■ **Given information**
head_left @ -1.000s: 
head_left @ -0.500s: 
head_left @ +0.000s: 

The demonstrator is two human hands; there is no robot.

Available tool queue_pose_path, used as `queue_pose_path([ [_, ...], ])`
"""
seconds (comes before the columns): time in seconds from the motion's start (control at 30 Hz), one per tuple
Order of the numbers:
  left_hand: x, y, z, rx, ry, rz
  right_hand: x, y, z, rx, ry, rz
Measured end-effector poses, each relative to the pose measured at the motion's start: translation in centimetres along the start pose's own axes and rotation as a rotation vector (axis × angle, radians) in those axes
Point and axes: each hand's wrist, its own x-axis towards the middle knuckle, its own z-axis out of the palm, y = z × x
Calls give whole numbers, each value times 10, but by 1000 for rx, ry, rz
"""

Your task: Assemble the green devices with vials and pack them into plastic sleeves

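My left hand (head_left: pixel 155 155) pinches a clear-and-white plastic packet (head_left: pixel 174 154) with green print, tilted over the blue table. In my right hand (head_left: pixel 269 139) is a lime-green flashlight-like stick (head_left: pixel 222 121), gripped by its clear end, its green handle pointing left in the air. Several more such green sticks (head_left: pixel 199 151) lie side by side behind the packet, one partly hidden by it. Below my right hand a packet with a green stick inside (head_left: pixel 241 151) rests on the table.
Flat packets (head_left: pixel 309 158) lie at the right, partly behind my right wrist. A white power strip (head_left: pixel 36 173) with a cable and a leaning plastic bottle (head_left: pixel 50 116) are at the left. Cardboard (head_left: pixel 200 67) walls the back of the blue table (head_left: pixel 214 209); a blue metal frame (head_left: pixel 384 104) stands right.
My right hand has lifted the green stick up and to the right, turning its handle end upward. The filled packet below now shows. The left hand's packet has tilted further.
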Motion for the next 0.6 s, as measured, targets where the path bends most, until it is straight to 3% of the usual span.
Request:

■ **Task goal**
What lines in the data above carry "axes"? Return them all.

■ **Answer space**
Measured end-effector poses, each relative to the pose measured at the motion's start: translation in centimetres along the start pose's own axes and rotation as a rotation vector (axis × angle, radians) in those axes
Point and axes: each hand's wrist, its own x-axis towards the middle knuckle, its own z-axis out of the palm, y = z × x

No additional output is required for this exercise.